Grant making organisation

The Royal Countryside Fund (formerly The Prince's Countryside Fund) is a UK-wide charitable organisation founded in 2010 by King Charles III (then the Prince of Wales). It supports family farms and rural communities by providing grants, free business and environmental programmes, and enabling locally-led solutions to the social, economic and environmental challenges facing the British countryside. The Prince's Countryside Fund was rebranded to The Royal Countryside Fund (RCF) in July 2023 with the approval of Charles III.

Since its establishment, The Royal Countryside Fund has awarded more than £12.5 million in grants.

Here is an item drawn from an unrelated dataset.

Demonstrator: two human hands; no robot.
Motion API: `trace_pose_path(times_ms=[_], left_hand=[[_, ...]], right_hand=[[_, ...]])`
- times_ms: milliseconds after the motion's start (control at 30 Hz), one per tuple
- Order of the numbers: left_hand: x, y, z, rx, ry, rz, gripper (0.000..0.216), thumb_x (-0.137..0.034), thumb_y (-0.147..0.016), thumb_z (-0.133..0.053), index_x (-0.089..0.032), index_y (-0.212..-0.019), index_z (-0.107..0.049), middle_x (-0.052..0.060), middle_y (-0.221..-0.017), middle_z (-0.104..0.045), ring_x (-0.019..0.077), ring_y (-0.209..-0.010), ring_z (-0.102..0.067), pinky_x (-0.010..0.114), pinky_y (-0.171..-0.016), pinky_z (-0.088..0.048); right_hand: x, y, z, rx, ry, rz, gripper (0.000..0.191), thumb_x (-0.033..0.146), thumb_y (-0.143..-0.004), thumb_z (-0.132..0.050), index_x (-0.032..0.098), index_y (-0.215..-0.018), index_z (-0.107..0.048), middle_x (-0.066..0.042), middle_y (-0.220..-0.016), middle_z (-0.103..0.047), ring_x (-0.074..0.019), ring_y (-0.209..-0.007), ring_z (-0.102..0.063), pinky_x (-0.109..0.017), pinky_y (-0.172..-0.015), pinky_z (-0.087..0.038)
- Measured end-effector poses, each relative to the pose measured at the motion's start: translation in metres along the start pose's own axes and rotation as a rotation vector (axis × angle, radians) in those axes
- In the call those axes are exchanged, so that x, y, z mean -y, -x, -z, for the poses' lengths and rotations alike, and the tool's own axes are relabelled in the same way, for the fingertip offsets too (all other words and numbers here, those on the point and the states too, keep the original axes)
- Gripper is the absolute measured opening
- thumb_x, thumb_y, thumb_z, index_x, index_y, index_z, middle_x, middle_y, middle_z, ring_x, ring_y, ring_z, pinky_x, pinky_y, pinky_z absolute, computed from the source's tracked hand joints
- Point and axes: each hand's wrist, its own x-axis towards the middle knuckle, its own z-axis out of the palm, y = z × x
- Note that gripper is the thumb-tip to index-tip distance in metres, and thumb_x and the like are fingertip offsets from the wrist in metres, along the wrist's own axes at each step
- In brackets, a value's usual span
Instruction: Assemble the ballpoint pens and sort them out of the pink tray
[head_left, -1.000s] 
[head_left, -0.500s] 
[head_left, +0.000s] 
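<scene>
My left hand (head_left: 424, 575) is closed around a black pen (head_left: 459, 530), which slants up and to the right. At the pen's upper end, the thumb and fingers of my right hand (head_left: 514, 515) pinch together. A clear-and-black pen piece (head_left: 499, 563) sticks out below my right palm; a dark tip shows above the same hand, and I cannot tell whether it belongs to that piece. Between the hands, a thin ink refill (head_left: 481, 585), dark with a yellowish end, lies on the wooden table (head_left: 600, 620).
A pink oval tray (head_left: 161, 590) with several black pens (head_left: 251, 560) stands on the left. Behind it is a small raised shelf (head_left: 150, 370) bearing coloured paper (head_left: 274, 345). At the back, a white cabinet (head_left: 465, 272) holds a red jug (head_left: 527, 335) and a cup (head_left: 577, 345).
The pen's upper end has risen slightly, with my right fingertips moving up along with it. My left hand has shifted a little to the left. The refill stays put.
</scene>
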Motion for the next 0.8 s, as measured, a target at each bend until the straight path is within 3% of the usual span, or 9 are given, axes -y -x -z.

Through its programmes, the charity has supported over 5,000 family farms, helping farmers to build resilience and adapt to change, and has backed more than 500 community projects aimed at strengthening rural life and sustaining local services. The RCF published a strategy (20242028) aiming to raise an annual income of £3 million. Their goals include opportunities for young people in rural areas, grants to support community-led projects, helping farms with succession, and environmental and economic resilience. In 2024, the RCF awarded a £20,000 grant to the Herefordshire Rural Hub, part of a broader set of nine farming‑groups in England, Scotland, Northern Ireland receiving funding.